Posted by Jud Wilhite: Remember the YouTube video that showed the decapitation of an American at the hands of Al-Qaeda several years ago?

While fighting in the war in Iraq, Nicholas Berg was abducted by a group of Islamist extremists. In a video released to the public in May of 2004 on the internet, Nicholas Berg (while fully awake) was brutally decapitated with a small dull knife.

The video made shockwaves around the world. The CIA later claimed that Abu Musab al-Zarqawi of Al-Qaeda personally beheaded Berg.

Later, when news broke that Zarqawi himself had been killed in June of 2006, Nicholas Berg’s father, Michael Berg, publically spoke of his forgiveness for Zarqawi.
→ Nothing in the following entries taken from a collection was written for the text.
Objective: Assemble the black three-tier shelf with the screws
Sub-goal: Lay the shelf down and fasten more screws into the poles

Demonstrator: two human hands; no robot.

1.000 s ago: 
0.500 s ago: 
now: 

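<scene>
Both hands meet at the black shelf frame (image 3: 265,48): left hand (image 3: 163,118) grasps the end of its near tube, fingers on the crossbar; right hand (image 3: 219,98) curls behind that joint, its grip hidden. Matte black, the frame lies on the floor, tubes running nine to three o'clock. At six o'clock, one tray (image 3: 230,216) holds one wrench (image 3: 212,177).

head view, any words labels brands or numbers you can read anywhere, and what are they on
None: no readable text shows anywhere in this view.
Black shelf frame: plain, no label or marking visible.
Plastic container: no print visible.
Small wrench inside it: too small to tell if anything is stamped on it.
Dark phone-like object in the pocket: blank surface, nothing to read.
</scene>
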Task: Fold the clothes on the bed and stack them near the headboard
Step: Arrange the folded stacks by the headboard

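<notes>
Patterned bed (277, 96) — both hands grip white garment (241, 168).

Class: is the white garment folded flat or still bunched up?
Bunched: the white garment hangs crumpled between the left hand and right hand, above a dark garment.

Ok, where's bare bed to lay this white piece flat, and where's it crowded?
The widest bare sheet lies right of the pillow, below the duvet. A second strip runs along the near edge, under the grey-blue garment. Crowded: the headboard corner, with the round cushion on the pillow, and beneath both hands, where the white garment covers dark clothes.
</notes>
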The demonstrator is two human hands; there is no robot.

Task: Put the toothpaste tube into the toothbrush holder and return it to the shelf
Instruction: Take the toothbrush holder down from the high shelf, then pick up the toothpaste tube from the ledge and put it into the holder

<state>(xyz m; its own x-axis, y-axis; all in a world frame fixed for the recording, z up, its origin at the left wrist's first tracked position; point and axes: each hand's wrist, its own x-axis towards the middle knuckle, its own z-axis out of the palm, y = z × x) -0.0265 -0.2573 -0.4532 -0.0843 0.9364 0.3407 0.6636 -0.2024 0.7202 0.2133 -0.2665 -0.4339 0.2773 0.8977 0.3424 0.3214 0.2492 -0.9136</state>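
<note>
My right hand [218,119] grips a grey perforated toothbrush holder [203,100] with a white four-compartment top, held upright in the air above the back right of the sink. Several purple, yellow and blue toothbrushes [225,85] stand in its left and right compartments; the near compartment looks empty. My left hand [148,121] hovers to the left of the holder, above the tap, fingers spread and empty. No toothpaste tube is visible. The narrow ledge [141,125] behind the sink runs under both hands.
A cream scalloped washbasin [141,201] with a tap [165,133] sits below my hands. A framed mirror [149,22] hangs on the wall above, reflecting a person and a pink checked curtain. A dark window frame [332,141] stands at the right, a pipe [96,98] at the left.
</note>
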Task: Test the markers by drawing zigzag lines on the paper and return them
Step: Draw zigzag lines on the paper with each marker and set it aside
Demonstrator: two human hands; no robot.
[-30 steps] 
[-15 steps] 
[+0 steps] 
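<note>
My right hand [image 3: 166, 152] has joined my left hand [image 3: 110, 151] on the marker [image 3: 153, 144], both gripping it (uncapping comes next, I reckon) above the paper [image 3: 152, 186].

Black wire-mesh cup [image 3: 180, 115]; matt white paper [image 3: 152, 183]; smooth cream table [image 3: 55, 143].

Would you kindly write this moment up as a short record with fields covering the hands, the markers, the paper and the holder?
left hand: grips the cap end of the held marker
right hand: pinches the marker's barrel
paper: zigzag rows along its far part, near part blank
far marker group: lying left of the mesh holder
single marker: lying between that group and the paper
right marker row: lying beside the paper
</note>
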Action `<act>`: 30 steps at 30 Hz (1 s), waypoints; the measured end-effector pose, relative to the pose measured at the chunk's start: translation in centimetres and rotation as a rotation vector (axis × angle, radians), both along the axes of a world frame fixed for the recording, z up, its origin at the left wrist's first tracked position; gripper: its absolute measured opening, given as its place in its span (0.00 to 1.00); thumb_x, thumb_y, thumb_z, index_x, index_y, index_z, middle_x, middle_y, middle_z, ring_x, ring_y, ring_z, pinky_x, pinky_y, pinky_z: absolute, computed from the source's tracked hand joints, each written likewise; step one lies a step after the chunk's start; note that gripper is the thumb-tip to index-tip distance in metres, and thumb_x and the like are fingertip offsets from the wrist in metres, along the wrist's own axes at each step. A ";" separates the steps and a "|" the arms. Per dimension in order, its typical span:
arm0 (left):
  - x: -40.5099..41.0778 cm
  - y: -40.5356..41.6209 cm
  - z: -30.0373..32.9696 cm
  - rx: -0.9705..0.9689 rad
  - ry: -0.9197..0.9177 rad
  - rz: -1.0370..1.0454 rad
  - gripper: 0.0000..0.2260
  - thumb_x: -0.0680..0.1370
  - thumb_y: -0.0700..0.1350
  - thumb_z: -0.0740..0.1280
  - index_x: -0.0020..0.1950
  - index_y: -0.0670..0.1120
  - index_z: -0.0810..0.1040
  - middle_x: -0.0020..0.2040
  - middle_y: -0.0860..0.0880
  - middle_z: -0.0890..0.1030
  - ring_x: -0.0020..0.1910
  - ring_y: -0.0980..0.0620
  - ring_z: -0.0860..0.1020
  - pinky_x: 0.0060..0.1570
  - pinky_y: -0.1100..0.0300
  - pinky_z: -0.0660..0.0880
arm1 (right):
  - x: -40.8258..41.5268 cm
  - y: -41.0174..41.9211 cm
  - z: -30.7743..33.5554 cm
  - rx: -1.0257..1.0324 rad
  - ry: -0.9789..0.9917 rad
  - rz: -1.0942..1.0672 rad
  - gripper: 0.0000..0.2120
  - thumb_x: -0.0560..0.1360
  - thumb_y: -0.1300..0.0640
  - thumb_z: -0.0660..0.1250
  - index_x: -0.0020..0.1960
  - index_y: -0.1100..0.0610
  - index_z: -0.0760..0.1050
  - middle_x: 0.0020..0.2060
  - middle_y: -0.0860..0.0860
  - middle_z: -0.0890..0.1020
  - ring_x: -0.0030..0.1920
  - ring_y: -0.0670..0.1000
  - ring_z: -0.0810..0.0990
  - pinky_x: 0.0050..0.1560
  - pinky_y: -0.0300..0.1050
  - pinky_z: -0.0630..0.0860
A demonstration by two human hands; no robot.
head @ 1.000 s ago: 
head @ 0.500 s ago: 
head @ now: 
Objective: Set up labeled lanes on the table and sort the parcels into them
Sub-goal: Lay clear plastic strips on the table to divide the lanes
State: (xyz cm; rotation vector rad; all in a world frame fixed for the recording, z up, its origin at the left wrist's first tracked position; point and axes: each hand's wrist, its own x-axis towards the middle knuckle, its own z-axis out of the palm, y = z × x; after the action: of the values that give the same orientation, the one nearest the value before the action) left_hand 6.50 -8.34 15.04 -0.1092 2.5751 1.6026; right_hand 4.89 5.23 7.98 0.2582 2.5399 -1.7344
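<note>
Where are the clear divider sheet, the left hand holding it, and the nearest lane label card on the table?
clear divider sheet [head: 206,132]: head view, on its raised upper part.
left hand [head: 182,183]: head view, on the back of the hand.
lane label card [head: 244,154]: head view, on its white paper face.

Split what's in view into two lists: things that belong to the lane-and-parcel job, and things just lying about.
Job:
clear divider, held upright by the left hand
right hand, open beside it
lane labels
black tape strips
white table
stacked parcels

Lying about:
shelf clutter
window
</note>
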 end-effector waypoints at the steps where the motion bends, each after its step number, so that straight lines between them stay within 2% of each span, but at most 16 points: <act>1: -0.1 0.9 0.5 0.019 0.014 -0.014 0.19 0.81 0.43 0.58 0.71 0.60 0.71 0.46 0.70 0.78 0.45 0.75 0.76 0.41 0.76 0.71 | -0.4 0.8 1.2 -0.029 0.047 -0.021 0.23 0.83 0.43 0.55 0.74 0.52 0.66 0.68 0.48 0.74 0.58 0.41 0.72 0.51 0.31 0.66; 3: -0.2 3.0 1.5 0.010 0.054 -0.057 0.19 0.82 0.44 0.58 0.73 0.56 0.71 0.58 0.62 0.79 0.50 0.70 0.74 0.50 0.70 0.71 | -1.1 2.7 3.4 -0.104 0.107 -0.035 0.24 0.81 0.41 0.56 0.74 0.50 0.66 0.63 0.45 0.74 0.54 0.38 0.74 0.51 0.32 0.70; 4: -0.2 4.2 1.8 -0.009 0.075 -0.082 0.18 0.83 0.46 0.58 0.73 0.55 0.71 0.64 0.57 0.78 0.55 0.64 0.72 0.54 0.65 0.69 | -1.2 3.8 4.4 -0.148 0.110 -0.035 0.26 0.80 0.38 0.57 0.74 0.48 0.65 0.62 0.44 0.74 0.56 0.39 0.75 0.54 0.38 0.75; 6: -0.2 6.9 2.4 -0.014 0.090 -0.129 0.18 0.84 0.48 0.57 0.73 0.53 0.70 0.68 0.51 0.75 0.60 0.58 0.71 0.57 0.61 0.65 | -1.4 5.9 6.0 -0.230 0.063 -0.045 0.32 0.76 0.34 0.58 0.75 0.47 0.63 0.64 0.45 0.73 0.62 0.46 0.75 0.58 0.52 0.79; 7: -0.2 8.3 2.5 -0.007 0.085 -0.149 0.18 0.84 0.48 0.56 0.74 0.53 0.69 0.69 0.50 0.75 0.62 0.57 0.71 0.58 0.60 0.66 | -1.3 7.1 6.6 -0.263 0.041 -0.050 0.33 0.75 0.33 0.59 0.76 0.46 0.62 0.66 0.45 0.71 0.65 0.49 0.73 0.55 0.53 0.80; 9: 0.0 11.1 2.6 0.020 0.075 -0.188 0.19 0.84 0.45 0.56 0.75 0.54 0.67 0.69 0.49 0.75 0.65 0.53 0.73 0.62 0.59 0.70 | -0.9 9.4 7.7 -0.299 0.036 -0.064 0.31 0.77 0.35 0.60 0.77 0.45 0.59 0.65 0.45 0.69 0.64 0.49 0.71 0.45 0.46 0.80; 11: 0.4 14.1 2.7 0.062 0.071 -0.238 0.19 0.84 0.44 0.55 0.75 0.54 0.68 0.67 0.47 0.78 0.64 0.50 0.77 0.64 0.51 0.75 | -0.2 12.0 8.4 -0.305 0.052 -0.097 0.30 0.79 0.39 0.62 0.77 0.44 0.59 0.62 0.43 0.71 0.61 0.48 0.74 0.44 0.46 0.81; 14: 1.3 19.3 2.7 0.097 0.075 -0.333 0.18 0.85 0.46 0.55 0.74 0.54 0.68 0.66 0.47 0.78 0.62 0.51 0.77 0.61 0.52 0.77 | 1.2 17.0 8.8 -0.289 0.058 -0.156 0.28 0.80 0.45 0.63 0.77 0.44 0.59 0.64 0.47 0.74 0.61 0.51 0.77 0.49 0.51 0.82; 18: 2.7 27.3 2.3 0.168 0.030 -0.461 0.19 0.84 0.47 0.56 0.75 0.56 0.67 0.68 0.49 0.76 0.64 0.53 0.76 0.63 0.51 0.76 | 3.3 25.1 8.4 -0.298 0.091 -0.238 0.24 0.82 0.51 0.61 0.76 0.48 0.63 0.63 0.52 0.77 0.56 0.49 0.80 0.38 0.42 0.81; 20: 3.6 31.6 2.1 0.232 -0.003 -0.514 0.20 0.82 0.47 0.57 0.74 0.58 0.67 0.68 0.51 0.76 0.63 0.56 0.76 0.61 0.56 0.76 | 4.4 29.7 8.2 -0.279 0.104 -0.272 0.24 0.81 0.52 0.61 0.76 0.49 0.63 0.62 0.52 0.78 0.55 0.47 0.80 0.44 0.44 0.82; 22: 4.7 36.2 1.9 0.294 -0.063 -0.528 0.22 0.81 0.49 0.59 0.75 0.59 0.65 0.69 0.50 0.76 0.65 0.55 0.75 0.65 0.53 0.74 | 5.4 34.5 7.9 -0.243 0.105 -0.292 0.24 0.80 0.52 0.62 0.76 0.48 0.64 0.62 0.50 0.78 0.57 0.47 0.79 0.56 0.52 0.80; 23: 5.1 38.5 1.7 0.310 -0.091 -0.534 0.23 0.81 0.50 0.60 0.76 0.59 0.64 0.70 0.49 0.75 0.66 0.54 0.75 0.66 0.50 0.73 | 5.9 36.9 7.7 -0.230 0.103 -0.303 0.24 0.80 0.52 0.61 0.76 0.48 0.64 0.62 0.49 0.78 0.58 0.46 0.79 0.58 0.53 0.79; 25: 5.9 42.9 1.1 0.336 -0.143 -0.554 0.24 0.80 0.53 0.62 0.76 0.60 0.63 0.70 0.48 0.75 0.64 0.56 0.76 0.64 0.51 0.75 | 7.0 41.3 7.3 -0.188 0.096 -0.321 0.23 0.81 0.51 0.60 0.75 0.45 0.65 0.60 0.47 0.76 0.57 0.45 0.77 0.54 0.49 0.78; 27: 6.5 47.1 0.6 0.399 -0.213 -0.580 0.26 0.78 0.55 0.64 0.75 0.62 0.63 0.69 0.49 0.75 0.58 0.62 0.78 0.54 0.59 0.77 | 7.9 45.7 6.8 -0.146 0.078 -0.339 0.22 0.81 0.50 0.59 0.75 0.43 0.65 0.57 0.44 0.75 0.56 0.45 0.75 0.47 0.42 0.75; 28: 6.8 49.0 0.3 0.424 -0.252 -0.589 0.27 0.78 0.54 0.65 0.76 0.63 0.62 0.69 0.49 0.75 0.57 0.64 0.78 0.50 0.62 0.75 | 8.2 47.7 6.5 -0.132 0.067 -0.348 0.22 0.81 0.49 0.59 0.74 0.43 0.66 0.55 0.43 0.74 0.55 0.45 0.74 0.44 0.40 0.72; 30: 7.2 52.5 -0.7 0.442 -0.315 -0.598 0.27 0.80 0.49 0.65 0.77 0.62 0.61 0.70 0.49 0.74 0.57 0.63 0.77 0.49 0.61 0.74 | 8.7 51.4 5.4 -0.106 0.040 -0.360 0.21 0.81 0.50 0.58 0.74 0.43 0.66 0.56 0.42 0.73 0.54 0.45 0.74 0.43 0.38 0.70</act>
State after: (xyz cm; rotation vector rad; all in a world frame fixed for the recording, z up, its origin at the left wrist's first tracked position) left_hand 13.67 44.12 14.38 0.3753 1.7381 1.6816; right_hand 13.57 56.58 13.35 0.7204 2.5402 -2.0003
He said it took about a half a year before he could come to the point where he could honestly say he forgave him.

After his son’s death, he had opened up a catalog that came in the mail and saw a course offered at a Christian university entitled, “Forgiveness: The Way to Love in a Wounded World.” There he learned about the power of forgiveness.

He said this about revenge: “I think that when you ask for revenge you actually justify the death of your loved one. If I say revenge is okay for Zarqawi, look what he did to my son, then why can’t Zarqawi’s parents say, ‘You caused the death of my son, so we are entitled to revenge on you.’ And why can’t Zarqawi go back and say Americans caused the death, rape and torture on those prisoners at Abu Ghraib. I cannot and will not ever justify revenge because that would justify my son’s death.”

Many people expressed anger and even outrage at his forgiveness, but when Canadian musician Peter Katz heard of the second chances he extended, he was touched. He pulled over to the side of the road and immediately wrote the chorus to a future song titled Forgiveness that is about Berg.

He wrote:

You can call me a coward Call me whatever you chose Once you could have hurt me But now, I’ve nothing left to lose

So I guess I’m going to have to try forgiveness ‘Cause man you know that’s all that I’ve got left My boy did not deserve this, but neither do the rest I guess I’m going to have to try forgiveness

Berg is a person of the second chance. Am I? Are you?